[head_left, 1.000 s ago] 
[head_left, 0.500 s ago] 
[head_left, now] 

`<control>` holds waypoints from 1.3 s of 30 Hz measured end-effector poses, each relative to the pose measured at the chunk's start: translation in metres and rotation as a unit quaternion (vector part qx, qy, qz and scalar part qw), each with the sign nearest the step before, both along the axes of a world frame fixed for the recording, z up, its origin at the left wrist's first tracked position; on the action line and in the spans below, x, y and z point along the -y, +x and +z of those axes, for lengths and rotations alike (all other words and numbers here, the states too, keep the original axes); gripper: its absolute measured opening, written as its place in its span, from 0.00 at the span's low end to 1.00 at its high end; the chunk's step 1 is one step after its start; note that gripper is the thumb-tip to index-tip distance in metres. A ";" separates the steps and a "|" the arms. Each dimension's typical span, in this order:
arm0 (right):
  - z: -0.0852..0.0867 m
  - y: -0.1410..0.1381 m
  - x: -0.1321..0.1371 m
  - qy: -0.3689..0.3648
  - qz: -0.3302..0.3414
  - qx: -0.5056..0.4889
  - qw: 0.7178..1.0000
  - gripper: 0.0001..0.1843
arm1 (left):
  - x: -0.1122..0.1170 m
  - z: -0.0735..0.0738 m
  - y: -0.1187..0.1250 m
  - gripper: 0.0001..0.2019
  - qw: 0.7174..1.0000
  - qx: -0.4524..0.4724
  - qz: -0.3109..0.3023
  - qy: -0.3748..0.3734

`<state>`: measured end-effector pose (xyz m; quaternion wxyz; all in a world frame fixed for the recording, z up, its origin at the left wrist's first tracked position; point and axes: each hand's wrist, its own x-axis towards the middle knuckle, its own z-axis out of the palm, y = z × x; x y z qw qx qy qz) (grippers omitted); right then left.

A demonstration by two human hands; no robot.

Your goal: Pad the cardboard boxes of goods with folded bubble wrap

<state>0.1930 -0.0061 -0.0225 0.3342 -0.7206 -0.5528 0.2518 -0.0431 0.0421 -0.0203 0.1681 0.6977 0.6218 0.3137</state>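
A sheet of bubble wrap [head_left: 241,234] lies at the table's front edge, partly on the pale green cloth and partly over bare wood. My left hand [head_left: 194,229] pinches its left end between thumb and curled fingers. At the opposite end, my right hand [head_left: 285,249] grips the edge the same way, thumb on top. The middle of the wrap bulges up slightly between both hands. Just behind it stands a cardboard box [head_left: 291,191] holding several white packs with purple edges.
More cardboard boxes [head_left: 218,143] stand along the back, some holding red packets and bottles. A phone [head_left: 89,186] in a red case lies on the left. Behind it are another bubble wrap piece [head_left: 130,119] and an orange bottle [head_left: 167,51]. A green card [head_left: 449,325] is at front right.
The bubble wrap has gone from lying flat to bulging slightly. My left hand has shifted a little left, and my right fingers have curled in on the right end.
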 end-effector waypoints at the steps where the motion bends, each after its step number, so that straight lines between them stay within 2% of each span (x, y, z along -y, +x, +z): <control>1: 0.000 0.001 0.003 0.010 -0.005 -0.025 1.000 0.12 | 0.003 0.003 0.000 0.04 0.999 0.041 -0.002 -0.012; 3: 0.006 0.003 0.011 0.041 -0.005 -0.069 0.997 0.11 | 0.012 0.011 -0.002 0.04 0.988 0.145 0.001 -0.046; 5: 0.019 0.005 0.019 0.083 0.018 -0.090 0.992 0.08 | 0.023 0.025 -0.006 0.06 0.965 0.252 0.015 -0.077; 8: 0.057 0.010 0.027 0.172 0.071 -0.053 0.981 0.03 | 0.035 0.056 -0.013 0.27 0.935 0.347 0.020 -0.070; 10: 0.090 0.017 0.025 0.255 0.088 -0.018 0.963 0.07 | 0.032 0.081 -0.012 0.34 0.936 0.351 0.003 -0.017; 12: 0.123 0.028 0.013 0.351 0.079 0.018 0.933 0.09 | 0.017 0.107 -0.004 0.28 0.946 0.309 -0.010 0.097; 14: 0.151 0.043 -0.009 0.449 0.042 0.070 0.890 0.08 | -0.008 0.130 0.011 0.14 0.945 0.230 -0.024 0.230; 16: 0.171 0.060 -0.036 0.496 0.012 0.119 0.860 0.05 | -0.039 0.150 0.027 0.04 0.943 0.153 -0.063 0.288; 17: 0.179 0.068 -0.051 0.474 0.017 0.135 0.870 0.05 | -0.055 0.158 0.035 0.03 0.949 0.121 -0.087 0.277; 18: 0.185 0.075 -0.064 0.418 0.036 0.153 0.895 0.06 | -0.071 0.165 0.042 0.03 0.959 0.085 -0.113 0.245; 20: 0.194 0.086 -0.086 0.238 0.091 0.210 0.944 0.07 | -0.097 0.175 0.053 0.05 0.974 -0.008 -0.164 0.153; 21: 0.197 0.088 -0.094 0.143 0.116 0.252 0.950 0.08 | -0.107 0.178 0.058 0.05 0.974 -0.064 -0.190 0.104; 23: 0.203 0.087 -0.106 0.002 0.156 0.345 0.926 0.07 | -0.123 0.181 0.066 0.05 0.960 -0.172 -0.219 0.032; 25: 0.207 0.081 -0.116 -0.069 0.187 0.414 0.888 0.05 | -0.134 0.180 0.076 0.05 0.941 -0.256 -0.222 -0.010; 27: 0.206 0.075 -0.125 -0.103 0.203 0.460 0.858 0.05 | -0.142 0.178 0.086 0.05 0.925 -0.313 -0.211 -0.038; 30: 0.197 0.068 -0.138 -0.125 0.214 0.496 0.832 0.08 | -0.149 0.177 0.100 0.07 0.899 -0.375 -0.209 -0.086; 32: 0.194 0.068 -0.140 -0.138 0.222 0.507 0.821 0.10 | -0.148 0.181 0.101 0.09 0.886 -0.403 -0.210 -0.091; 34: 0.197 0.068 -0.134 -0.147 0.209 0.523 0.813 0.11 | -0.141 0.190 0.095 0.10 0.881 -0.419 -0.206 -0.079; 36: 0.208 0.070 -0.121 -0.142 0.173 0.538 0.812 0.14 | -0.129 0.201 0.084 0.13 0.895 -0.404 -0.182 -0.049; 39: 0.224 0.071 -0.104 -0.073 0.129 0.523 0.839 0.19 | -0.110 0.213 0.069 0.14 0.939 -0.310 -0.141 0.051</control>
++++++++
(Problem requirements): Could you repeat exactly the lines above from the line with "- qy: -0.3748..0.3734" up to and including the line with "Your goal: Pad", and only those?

(Task answer):
  - qy: -0.3748..0.3734

`<state>`: measured end-effector pose (xyz m; quaternion wxyz; all in a world frame fixed for the recording, z up, its origin at the left wrist's first tracked position; point and axes: each hand's wrist, its own x-axis towards the middle knuckle, its own z-axis out of the palm, y = z × x; x y z qw qx qy qz) (grippers omitted); right then left.

A demonstration by two human hands; no robot.

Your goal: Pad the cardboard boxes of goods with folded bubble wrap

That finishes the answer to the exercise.